The PJB offers a structural reallocation of this responsibility. It posits that the public sector must assume its proper role as the guarantor of social solidarity and income continuity, thereby liberating the private sector from tasks it was never designed to perform.
In this framework:
- The private sector is freed to pursue innovation, productivity, and value creation, unburdened by the weight of acting as a de facto social safety net.
- The public sector, through the PJB, becomes the active, flexible, and dignified manager of labor transition, providing meaningful temporary roles, retraining opportunities, and income continuity for workers displaced by automation, AI, or economic restructuring.
Relevance in the Age of Technological Displacement
As we stand at the threshold of a technological wave that threatens to dissolve a significant portion of existing jobs, this distinction becomes not merely relevant, but urgent.
If the private sector is left alone to absorb the social shock of mass displacement, the consequences will be predictable: prolonged unemployment, social fragmentation, political instability, and a reactive, inefficient expansion of welfare mechanisms that address symptoms rather than structures.
The PJB offers a proactive alternative. By creating a structured, dignified, and scalable pathway for labor reallocation within the public sphere, it transforms what could be a traumatic historical rupture into an orderly transition. Citizens displaced by technological change would not be relegated to passive dependency, but would instead have access to temporary public roles—calibrated to their skills, managed through transparent selection, and designed to maintain social cohesion while the economy adjusts.
Why This Matters Now
We are, in essence, facing a choice.
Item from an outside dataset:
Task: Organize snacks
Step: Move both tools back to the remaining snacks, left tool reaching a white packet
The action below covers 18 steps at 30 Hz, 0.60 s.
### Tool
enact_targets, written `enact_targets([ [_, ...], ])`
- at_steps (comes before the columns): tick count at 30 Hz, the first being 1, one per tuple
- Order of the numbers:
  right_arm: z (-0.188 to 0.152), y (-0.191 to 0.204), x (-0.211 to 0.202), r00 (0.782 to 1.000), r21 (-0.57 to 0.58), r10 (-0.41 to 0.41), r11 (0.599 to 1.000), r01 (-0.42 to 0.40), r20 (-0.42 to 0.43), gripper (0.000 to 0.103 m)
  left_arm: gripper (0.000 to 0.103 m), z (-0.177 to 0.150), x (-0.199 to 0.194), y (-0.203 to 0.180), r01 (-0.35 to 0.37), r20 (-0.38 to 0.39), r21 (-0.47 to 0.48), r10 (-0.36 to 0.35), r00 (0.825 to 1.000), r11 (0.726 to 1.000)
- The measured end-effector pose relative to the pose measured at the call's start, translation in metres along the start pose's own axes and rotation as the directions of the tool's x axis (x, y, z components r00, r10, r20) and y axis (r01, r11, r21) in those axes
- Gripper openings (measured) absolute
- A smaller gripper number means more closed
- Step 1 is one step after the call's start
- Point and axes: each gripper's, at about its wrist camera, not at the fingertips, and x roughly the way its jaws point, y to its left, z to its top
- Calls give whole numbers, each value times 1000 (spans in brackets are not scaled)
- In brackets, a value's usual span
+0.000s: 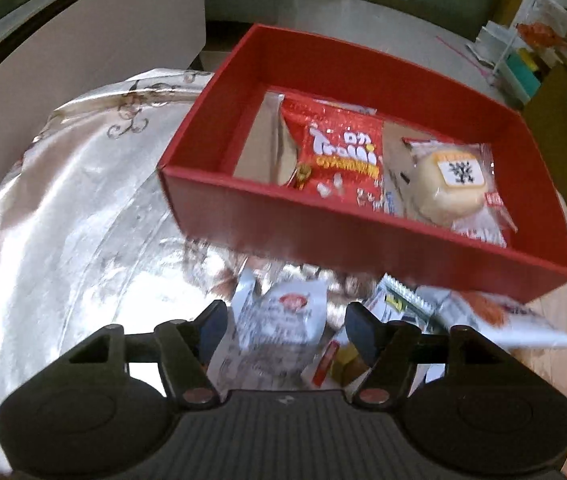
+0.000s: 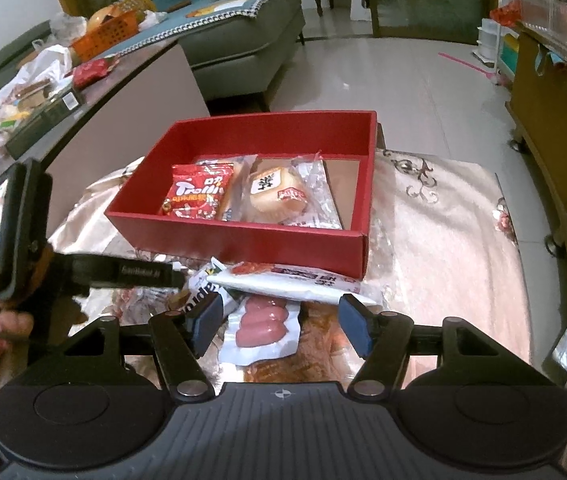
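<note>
red cardboard box [image 2: 243, 240]: crinkly candy bag [image 2: 195, 196], round bun [image 2: 275, 196] | satin cloth table [image 2: 443, 240] | left claw [image 1: 283, 330] released over white packet [image 1: 283, 316] | right claw [image 2: 279, 322] released over glossy sausage pack [image 2: 263, 328]

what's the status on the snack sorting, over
Left gripper open over white packet. Right gripper open over pink sausage pack. Red box holds Trolli bag and bun. Nothing blocking.
</note>
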Motion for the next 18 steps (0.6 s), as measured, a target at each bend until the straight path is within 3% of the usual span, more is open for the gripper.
enact_targets([
  [2,-1,-3,0,1000,1,-2,1000,2,-4,71,61,2,3,3,-13,-4,-19,13,1000,1000],
  [3,-1,-4,0,1000,2,-3,1000,3,-7,71,55,2,7,6,-32,-26,-33,31,999,999],
  [5,-1,-7,1,1000,4,-4,1000,4,-12,71,54,3,6,11,-20,-19,-53,19,1000,998],
  [7,-1,-9,1,1000,7,-4,1000,4,-16,71,54,2,6,10,-24,-22,-25,24,999,999],
  [10,0,-9,2,1000,5,-1,1000,1,-19,71,53,-10,5,-1,-100,-30,54,102,994,994],
  [18,1,12,3,999,-34,39,999,-40,-31,71,51,-35,-15,22,-129,-99,31,131,986,991],
])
We can allow the private sector to continue bearing a weight it was never meant to carry, watching as technological progress produces social disruption faster than our outdated institutions can respond. Or we can redesign the institutional architecture itself—beginning with a clear demarcation: the private sector innovates, the public sector stabilizes society.
The PJB is not a utopian ideal. It is a concrete, technologically feasible, and legally grounded instrument. It draws on the untapped potential of digital governance, distributed participation, and the simple but forgotten principle that the Res Publica belongs to all, and therefore must be accessible to all—in turn.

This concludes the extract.